▸ **Task directions**
Copy everything in the data below exactly except the pictures.

== Available data

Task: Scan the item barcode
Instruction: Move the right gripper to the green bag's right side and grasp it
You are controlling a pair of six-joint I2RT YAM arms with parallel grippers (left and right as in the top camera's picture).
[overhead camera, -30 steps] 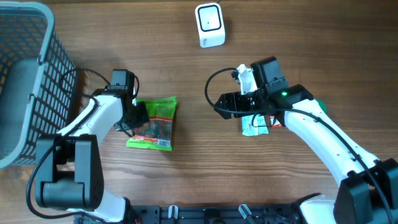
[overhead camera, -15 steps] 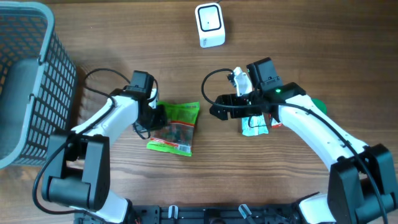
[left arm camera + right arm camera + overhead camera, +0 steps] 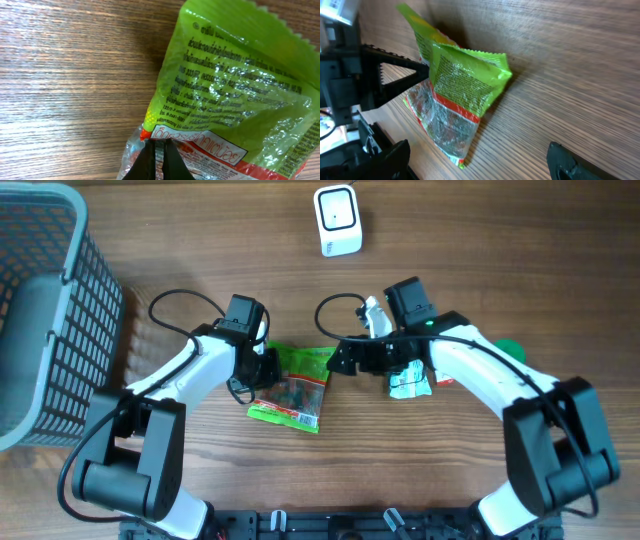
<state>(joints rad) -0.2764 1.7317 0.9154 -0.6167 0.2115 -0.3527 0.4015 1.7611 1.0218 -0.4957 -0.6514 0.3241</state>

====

▸ **Expected output**
Task: Scan the item barcode
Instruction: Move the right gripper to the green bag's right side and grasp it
You are controlling a pair of six-joint I2RT YAM arms with parallel grippers (left and right as in the top camera's picture).
[overhead camera, -30 steps] 
[overhead camera, -15 steps] 
[left arm camera + right arm camera + overhead camera, +0 steps] 
<state>(joints rad) -0.2764 1.7317 0.9154 -0.6167 0.2115 -0.3527 0.4015 1.7611 1.0218 -0.4957 -0.6514 0.3241</state>

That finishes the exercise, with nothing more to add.